Des flashes. Dès qu’il ferme les yeux les images se découpent sur ses paupières. Fiévreux, il tente de se réveiller, d’échapper à ces cauchemars. Rien n’y fait. Il retombe dans un sommeil agité où le film de la nuit précédente se déroule. Une fourrure sombre. Des yeux de charbons qui sondent son âme. Des griffes sales qui lui déchirent le flanc. La douleur, les grognements, le cri de panique. Des crocs blancs qui luisent à la lumière de la lune. Le goût du sang. Le sang de la louve et son sang à lui. Ses griffes qui se plongent dans le muscle de l’adversaire. Ça crisse étrangement, comme un ongle sur un tableau noir. Ça hurle, ça se débat. Il se débat. Les canines ivoires ont traversé son pelage épais. Elles ont atteint la chair. Le blanc immaculé se tâche de pourpre. La douleur, la terreur. Le courage, aussi. Il ne peut pas l’abandonner. Pourtant, on s’acharne à le faire partir. Des griffes, encore. Des morsures, toujours. Enfin, ça s’arrête. _________
Skye se réveilla dans un sursaut. Ses draps, trempés de sa sueur, semblaient vouloir le retenir prisonnier. Des draps d’un blanc éblouissant, des draps d’hôpital. Ils auraient dû être rouge et or. Où était-il ? Skye se redressa et sa hanche protesta avec fureur. Merde. L’infirmerie. Les souvenirs affluaient enfin. Il s’était traîné à travers le château, avait réveillé Zirwya. Il avait perdu connaissance et, à son réveil, Ariel dormait à ses côtés sur une chaise en bois. Il l’avait forcé à rejoindre son dortoir. Elle non plus n’avait pas fermé l’œil de la nuit, il fallait qu’elle se repose. Ses plaies avaient été pansées. L’infirmière lui avait expliqué qu’avec les onguents et potions, il serait rapidement debout malgré les accès de fièvres qu'ils provoqueraient. Elle n’avait pas mentit sur la fièvre. Il était tombé dans un long sommeil délirant. D’après les rayons de soleil rougeâtres qui traversaient les vitres, il avait dû dormir toute la journée. Il y avait des fleurs et des messages sur son chevet. D’un geste las, Skye s’en saisit. Ariel était repassée le voir. D’autres amis avaient laissé des mots. Le nom de Katarina s'y trouvait aussi. Skye laissa tomber sa tête sur son oreiller avec lourdeur. Il déposa les messages de ses amis sur la table de nuit. Il détestait imaginer qu’ils s’étaient tous tenu à son chevet alors qu’il dormait. La honte, putain. Qu’est-ce qu’il allait bien pouvoir leur raconter ? Je me suis battu contre un loup-garou, mais tout va bien, no stress. À Kat, il dirait la vérité, bien entendu. Elle allait l’étrangler d’être sortit une nuit de pleine lune, surtout après sa propre attaque. Était-ce le même lycan qui les avait blessés ? Si seulement il pouvait lui dire la vérité à propos d’Ariel. Histoire d’éviter la crise d’hystérie. Pourtant, il ne s’était pas privé de paniquer quand elle lui avait raconté avoir été attaquée par un loup-garou.
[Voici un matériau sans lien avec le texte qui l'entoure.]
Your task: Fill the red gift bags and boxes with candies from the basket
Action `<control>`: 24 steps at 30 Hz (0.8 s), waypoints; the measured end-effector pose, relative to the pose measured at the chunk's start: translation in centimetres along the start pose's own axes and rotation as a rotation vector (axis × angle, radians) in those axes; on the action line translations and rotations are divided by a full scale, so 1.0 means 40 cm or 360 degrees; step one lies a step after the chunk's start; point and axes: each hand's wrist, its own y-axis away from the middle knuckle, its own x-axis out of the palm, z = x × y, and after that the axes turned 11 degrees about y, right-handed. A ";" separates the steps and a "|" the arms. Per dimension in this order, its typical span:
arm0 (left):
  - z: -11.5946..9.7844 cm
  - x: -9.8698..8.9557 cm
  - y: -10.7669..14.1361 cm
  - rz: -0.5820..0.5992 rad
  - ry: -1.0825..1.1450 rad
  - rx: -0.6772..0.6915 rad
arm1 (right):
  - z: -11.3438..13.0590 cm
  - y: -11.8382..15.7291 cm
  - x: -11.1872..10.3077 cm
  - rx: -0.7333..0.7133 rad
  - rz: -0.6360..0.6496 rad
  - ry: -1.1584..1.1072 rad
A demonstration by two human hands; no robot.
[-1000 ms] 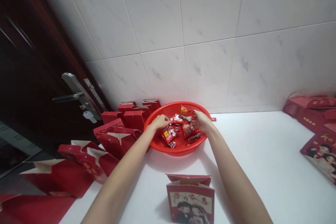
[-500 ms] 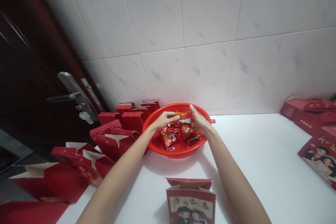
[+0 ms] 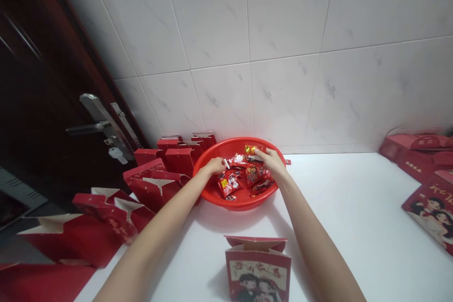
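Several wrapped candies (image 3: 230, 184), mostly red, lie in a red plastic basket (image 3: 238, 206) by the wall. My left hand (image 3: 215, 165) is inside the basket's left part, its fingers closed at a small white-and-red packet (image 3: 227, 163). At the right part of the basket, my right hand (image 3: 271, 159) has thumb and fingers pinched on a wrapped candy (image 3: 255, 158), beside a gold-wrapped one (image 3: 250, 149). A red gift box (image 3: 258, 264) with a printed couple stands upright with its top open, nearest to me.
Several open red boxes (image 3: 152, 184) line the table's left side. More red boxes (image 3: 428, 198) are at the right edge. A tiled wall (image 3: 283, 99) rises behind the white table (image 3: 336, 198), with a dark door (image 3: 42, 80) at the left.
My hands have moved apart, the left one toward the basket's left side. The candies that were between them now show in the basket, and my right fingers have closed from a spread pose.
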 end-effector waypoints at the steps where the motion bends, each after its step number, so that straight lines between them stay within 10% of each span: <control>1: 0.001 0.007 0.002 0.0055 -0.0060 -0.0028 | 0.000 0.000 0.000 0.0000 -0.0012 -0.0009; 24: -0.004 0.037 -0.010 0.0114 -0.0154 -0.0021 | -0.022 -0.022 -0.001 -0.0080 -0.0084 -0.0153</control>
De mauvaise humeur, il lança un regard autour de lui. L’infirmerie avait l’air pratiquement vide. Quelques jours plus tôt, après les événements de la Grande Salle, elle avait faillit déborder. S’asseyant avec lenteur sur le bord de son lit, Skye examina ses blessures. Ses plaies le faisaient encore souffrir mais d’ici à demain matin il devrait pouvoir sortir de l’infirmerie. Tant mieux. Si le loup-garou venait visiter les malades, il n’aurait aucun mal à savoir qui se cachait derrière la panthère des neiges de la nuit précédente. Ce qui souleva une question dans l’esprit embrumé du griffon. Était-il possible que le lycan se retrouve à l’infirmerie? Sans plus réfléchir, il se releva et parcouru la pièce d'un pas boiteux. Sa hanche hurlait de douleur mais il s’en moquait. Il n’y avait qu’une seule autre personne, à quelques lits de lui. Des boucles brunes, un carnet de croquis. Gabriel.
« Qu’est-ce qui t’amène ici ? »
Pas de bonjour, pas de sourire. Gabriel avait perdu ce privilège depuis l’année passée. Depuis qu’il avait remué cette chose si profondément en lui, puis était partit sans un mot. Depuis qu’il avait dessiné la forme animale de Katarina et semblait vouloir la faire chanter. Depuis qu’il venait de devenir un suspect au sujet de l'attaque de loup-garou.